A last-minute collapsed trade at the draft may have triggered one of the most aggressive moves of free agency.
The NHL free agency period was barely underway before New Jersey dropped the most aggressive move of the day, and the backstory makes it even more fascinating.
On Wednesday during the madness of Day 1 of Free Agency, the Devils have tendered an offer sheet to restricted free agent Barrett Hayton, who is currently under Utah's control. The proposed deal is reportedly a one-year pact worth $4.775 million, and Hayton has already accepted. The Mammoth has a week to match the offer.
But the headline number is only part of the story. According to Cam Robinson, sources indicate that Utah and New Jersey actually had a trade for Hayton agreed upon at the draft, only for Utah to back out at the last minute. If accurate, that context reframes the entire offer sheet as something closer to a front office settling a score.
Offer sheets are already among the rarest and most provocative tools in the NHL's offseason playbook.
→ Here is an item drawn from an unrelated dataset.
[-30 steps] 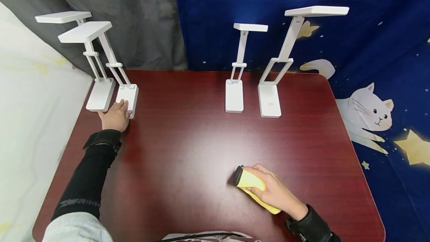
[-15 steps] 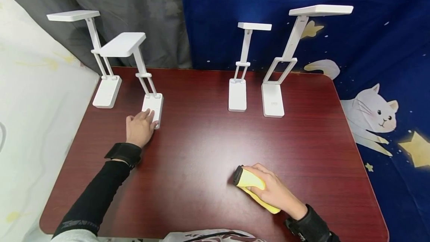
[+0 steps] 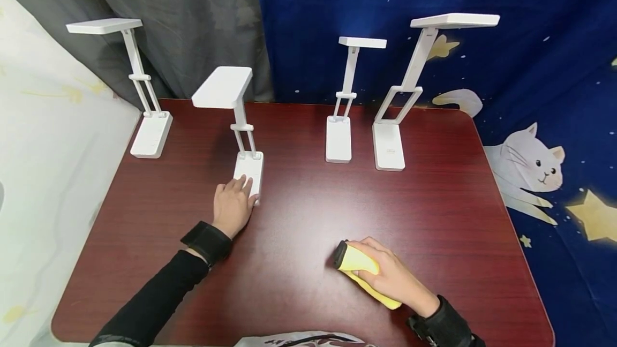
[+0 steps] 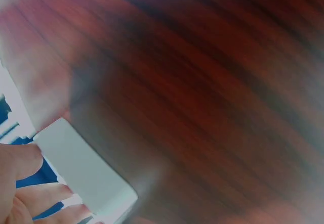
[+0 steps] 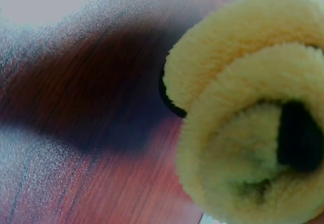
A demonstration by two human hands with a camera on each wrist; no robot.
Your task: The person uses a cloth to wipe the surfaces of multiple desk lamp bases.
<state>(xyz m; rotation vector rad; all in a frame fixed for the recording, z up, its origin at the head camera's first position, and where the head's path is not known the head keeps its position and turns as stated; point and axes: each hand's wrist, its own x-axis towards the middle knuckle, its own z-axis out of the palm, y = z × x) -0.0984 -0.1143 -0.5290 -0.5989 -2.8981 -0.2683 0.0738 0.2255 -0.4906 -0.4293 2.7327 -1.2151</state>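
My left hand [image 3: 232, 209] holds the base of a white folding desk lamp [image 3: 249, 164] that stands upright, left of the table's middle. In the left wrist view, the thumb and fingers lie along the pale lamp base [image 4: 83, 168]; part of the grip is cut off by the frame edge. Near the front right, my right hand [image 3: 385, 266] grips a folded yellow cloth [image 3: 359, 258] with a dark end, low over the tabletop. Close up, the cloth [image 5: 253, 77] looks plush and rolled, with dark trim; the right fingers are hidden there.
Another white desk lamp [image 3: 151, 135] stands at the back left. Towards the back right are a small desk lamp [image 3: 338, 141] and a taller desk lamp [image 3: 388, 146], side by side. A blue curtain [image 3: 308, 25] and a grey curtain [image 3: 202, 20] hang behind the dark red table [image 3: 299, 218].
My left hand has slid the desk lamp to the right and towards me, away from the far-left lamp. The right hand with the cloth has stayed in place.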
Teams almost never deploy them, in part because of the unwritten code among general managers and in part because the original club usually has the cap room to simply match. But when a deal you thought was done gets pulled off the table, the usual courtesies apparently go out the window.
The Mammoth now have seven days to decide. They can match the offer, which would lock Hayton in at a salary they reportedly did not intend to pay, with the added wrinkle that a matched offer sheet prevents the team from trading the player for a full calendar year. On top of that, Hayton would become an unrestricted free agent next July regardless.
The alternative is letting him walk, which would net Utah only a second-round draft pick as compensation. For a former fifth overall selection from the 2018 draft, that feels like thin return.
New Jersey's intentions are clear. The Devils have been seeking reinforcements up front, and targeting Hayton at that price point suggests they believe he can contribute right away. A change of scenery could benefit the forward, who has been working to find consistency at the NHL level.
But it sure feels like the Devils played Utah dirty, and maybe it had to do with that trade that collapsed at the last minute a week prior…
All eyes now turn to Utah's front office. They have a week to respond, but the sting of how this all came together may linger well beyond whatever decision they make.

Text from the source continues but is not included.